Mthwakazi’s negative political narrative is a liability
21 Jun 2013 § Leave a comment
This blog argues that Mthwakazi’s social, economic and political interests as opposed to resentment of Harare must remain the central determinants of Mthwakazi’s political narrative. It is imperative for today’s politics and a march into the future that the historical background to the Mthwakazi nation and the reasons for the nation’s current socio-political, cultural and economic impoverishment form the basis of nationalists’ political narrative.
The disproportionate distribution of opportunities between ethnic Shona people and the rest of the Mthwakazi population within the unitary Zimbabwe state is undeniable. However, the political capital of the continued proclamations of a blanket hatred of ethnic Shona people being turned into pseudo-policies by some nationalists is questionable. If Mthwakazi nationalists believe their plans for an independent Mthwakazi can be inferred from their hatred of Zimbabwe and Shona people in particular, they quite simply lack ambition.
It surely must be a source of great embarrassment to many Mthwakazians that some nationalist politicians see it politically prudent to queue up the political stage proclaiming their generalised hatred of ethnic Shona people as though that were of itself a political necessity. Self-indulgence and misplaced subjective perceptions of ethnic superiority cannot be allowed to dictate Mthwakazi’s political narrative. It is a worrying trend that some nationalist organisations are increasingly conducting themselves no less than an incentive for bigotry. They are becoming bomb shelters for individuals more inclined to fascist ideals than Mthwakazi freedom; beyond their perverse paranoia towards ethnic Shona people most hardly present a plausible strategy for enhancing the social, political and economic capacity of Mthwakazi. Only clear and coherent socioeconomic and political strategies that set to empower Mthwakazians today will provide the necessary platform for a genuinely free Mthwakazi ready to march into the future.
The all-pervasive tribalism within the Mthwakazi nationalist movement risks distorting the political narrative and diverting attention from objective analysis of Mthwakazi’s problems. The Mthwakazi state is not a simple collection of exclusive tribes or the absence of others; it is instead founded on inclusivity. Factors influencing socio-political interactions are more complex than some nationalists would have people think; ethnicity is not the single most important factor in socio-political transactions within Mthwakazi hence incitement against ethnic Shona people in Mthwakazi lacks moral and political justification, in fact it is as unsustainable as it is senseless. It presents unnecessary citizenship barriers for some nationals for reasons not of their making.
For iinstance, Mthwakazi children’s social identity is almost always determined by their paternal family, children born of a non-Shona Mthwakazi mother and a Shona father will face expulsion or being perceived as inferior citizens yet those born of a non-Shona Mthwakazi father and a Shona mother will be viewed more positively or be easily acceptable. The lived reality of Mthwakazi is that the country is a social, cultural, racial and religious rainbow and solutions to presenting problems will need to accommodate that reality.

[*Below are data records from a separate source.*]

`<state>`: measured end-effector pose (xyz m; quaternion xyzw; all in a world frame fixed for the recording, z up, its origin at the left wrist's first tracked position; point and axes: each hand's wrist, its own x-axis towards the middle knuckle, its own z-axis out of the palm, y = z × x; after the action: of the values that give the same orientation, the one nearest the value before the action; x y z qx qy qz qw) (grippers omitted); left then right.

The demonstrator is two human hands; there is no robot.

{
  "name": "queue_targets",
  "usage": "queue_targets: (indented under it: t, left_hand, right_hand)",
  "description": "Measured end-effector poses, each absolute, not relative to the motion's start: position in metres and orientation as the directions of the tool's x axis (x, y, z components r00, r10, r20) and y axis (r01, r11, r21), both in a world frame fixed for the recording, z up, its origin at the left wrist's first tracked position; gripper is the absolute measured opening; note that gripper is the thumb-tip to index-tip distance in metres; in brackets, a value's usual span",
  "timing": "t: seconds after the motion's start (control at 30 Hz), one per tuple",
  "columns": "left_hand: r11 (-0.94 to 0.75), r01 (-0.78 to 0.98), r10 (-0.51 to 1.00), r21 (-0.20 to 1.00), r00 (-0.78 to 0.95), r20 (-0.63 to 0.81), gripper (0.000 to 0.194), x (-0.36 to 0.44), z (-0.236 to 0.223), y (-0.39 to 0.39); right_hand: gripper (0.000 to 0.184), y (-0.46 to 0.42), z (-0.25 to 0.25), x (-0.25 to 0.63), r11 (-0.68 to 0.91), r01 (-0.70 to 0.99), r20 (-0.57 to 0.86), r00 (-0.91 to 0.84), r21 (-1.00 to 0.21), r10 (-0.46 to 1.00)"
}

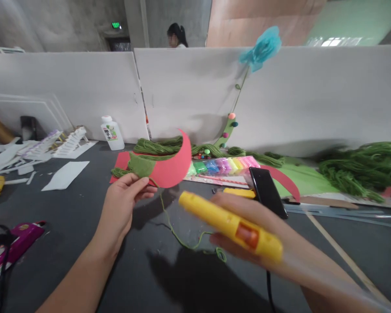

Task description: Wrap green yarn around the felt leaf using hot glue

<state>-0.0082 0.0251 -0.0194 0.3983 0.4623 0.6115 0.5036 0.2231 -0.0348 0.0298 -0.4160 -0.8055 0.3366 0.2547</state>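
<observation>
My left hand (127, 195) pinches a red paper crescent (180, 164) near its left end, where green yarn (141, 165) covers part of it. A loose green strand (172, 230) trails from there down onto the dark table and ends in small loops. In my right hand (247, 213), somewhat blurred, is a yellow hot glue gun (228, 219) with an orange switch. Its nozzle points left towards the crescent without touching it. A clear glue stick (326, 274) appears to extend from its rear, and a black cord hangs below.
A black phone (267, 191), a yellow cutter (239, 192) and a pack of coloured clay (221, 165) lie behind my hands. Green yarn bundles (365, 167) line the white partition. At left are a white bottle (112, 134), paper scraps and a purple tool (16, 248). A person stands beyond.
</observation>
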Motion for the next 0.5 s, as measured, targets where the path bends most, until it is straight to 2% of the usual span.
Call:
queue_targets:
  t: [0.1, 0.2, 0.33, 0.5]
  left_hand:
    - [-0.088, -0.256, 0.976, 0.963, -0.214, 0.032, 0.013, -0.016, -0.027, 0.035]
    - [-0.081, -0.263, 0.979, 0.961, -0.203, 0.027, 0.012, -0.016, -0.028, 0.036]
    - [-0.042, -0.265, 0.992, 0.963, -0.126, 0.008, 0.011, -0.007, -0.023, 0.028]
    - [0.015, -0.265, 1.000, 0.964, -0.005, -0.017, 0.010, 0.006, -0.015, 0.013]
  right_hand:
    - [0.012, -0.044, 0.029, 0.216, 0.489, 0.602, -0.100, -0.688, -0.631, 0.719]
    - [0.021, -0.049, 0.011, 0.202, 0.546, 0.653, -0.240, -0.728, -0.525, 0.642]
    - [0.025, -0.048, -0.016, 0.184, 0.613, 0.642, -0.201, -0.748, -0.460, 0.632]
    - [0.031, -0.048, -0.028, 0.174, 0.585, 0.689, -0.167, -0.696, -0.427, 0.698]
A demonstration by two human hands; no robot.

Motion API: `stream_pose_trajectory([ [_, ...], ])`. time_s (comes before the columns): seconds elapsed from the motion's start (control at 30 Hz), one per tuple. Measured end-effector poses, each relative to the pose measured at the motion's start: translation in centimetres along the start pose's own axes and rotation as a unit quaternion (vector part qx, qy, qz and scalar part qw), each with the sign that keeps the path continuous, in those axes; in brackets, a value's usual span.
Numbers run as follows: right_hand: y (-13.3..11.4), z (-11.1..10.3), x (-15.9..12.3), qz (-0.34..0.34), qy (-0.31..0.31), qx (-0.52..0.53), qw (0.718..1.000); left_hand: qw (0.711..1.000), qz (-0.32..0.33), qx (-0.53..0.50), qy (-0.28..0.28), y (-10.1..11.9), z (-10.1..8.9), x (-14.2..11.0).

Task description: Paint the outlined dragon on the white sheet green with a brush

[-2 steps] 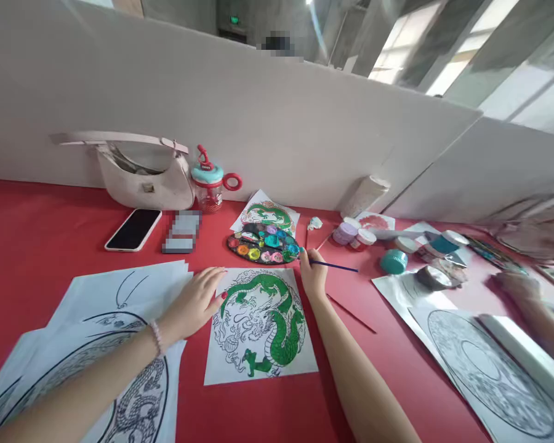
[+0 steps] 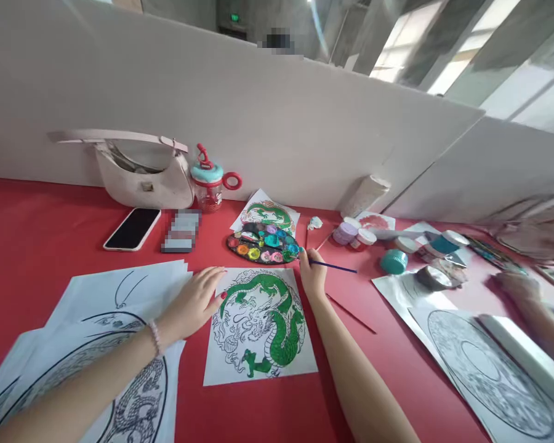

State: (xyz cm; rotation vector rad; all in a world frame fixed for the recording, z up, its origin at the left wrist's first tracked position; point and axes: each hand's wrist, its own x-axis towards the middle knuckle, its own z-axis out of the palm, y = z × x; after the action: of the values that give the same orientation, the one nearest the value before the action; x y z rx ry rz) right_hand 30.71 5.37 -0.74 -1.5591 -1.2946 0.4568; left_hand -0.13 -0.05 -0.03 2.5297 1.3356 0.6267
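Lying on the red desk [image 2: 263, 412] between two hands' fingers is a partly green dragon drawing [image 2: 263, 326]. The right hand [image 2: 313, 278] has its fingers closed around a blue paintbrush [image 2: 335, 266], a palette [image 2: 260, 245] just left of them; the left hand [image 2: 196, 301], fingers loosely extended, touches the drawing's edge.
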Motion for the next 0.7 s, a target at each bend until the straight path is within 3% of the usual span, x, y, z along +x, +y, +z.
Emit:
stream_pose_trajectory([
  [0.7,-0.35,0.01,-0.18,0.002,-0.01,-0.024,1.0,1.0,-0.003,-0.001,-0.008,0.17,-0.36,-0.05],
])
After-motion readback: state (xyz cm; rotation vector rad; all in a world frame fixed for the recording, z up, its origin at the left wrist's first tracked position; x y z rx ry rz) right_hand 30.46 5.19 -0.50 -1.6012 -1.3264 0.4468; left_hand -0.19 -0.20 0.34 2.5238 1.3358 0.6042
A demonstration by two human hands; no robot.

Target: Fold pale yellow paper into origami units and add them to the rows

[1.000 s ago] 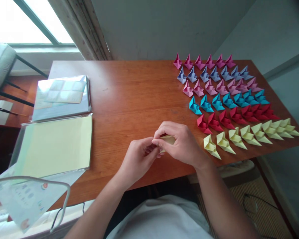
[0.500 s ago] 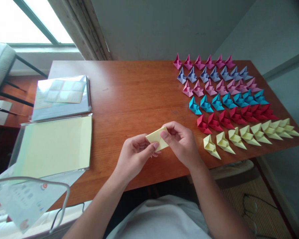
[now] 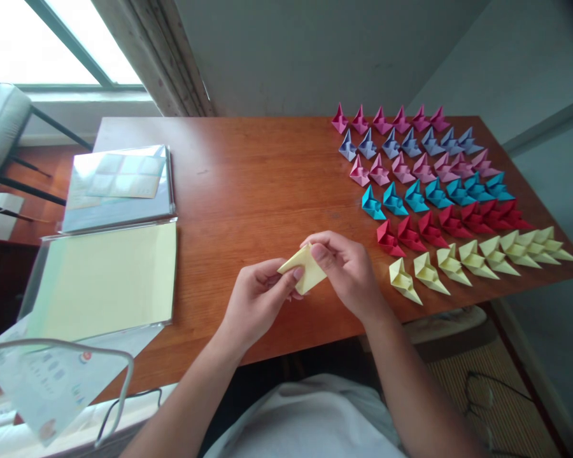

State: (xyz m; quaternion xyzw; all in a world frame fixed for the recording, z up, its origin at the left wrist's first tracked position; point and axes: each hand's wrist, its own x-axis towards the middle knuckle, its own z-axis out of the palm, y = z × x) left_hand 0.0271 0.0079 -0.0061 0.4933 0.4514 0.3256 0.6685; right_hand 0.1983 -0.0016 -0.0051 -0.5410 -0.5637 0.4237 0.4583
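Note:
A small piece of folded yellow paper (image 3: 310, 273) is held up between both hands above the near part of the wooden table. My left hand (image 3: 260, 296) pinches its left side, thumb on top and the other fingers beneath. On the upper right corner my right hand (image 3: 346, 273) is closed, with the thumb lying over the paper's face. To the right of that hand stands a row of yellow folded paper boats (image 3: 453, 265), each with a pointed tip. Behind them are the red folded paper boats (image 3: 428, 229). The fingertips under the paper are partly hidden.
Farther back stand rows of blue (image 3: 416, 196), pink (image 3: 402, 166), lilac (image 3: 391, 145) and magenta paper boats (image 3: 381, 121). Packs of yellow paper (image 3: 105, 280) and blue-white paper (image 3: 90, 210) lie at left. A curved grey bar (image 3: 124, 394) crosses the lower left.
The yellow paper has turned and shows a broader face, its upper flap lifted. My right thumb and fingers have shifted slightly up and left along it. The rows of boats stay put.

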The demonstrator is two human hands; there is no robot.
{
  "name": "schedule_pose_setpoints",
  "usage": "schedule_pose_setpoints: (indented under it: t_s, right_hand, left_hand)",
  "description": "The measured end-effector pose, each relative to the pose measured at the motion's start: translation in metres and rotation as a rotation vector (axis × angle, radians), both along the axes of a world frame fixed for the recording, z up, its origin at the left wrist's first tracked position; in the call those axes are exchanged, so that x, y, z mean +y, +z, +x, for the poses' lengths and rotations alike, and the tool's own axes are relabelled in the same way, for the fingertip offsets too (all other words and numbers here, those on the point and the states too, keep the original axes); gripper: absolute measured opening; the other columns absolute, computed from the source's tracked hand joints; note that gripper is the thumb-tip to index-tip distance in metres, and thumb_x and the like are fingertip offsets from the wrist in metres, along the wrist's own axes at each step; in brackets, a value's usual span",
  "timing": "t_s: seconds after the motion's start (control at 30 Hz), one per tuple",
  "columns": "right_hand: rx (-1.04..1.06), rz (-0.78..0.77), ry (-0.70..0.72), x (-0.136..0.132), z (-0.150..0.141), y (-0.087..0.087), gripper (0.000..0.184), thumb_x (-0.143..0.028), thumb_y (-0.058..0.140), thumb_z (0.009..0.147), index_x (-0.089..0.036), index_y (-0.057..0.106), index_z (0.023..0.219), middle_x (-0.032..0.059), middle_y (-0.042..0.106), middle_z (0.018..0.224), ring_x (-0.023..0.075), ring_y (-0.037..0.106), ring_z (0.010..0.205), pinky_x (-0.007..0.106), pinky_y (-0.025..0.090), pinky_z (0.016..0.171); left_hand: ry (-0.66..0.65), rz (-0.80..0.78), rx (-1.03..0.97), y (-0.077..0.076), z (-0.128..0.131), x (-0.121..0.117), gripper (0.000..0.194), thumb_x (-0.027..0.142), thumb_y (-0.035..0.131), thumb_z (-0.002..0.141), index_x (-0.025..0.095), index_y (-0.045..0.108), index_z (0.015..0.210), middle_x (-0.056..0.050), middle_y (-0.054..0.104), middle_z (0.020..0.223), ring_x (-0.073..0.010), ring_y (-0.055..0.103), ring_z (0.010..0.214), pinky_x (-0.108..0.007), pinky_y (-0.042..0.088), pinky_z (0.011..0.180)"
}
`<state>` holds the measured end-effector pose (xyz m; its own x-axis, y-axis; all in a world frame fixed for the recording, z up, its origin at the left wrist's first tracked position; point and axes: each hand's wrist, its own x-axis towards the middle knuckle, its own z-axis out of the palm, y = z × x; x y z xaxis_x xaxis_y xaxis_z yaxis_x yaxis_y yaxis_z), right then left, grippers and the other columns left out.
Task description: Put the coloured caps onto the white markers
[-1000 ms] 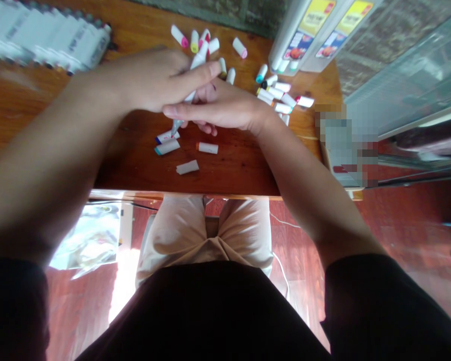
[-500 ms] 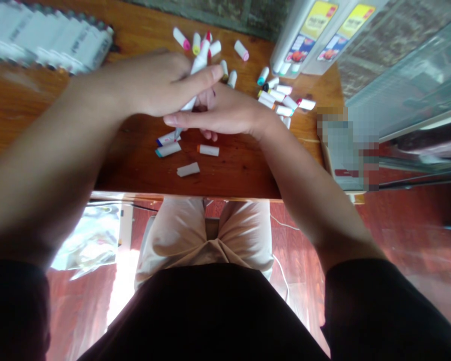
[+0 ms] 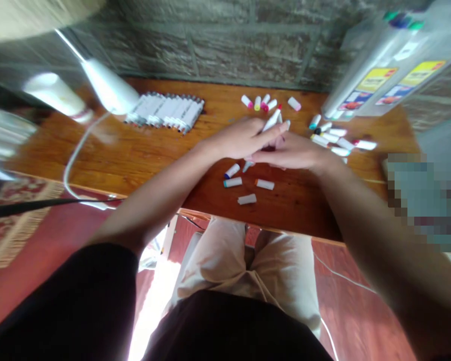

The misplaced incitement to purge Mthwakazi of ethnic Shona people is a by-product of populism and vacuous politics. It is the political machinations of populist nationalists who continue to show an uncanny desire to distort Mthwakazi’s lived reality if only to advance their political interests. They exploit the desperation, anger and an apparent political knowledge gap among the energetic youth to pursue such warped political interpretations as conflating ethnic Shona people with a Shona dominated state. The inconvenient truth however, is that a Shona dominated state with a sprinkling of powerful Mthwakazi natives and not ordinary Shona people were responsible for Mthwakazi atrocities and the continued subjugation of the territory.
Mthwakazi’s ethnic Shona citizens often do not necessarily enjoy privileged access to Mthwakazi’s available resources; they – as every other Mthwakazian – are victims of the ZANU PF dominated state’s policies that have ensured that access to resources remains the exclusive privilege of imported state appointees of Shona origin. These individuals are employed to maintain and advance the Zimbabwean state’s interests in Mthwakazi; unlike the local Shona population most of these individuals have no desire to learn, observe or even respect local norms and values.
Mthwakazi freedom goes beyond the independence of geopolitical territories, as such it will not necessarily be guaranteed by the ethnic composition of the leadership but by the policies it pursues. The current framing of the political narrative is geared towards the protection of Mthwakazi from Shonas and less on the identification, development and the promotion of the nation’s apparent socioeconomic and intellectual reserves. Mthwakazi freedom should be seen as a process as opposed to an event; it will take time and patience. Strategies will have to reflect the lived reality of Mthwakazi, be adaptable to accommodate demographic changes as much as they cater for socioeconomic and political traumas in the region. More importantly, Mthwakazi has to look herself in the mirror too and stop walking around with bent backs!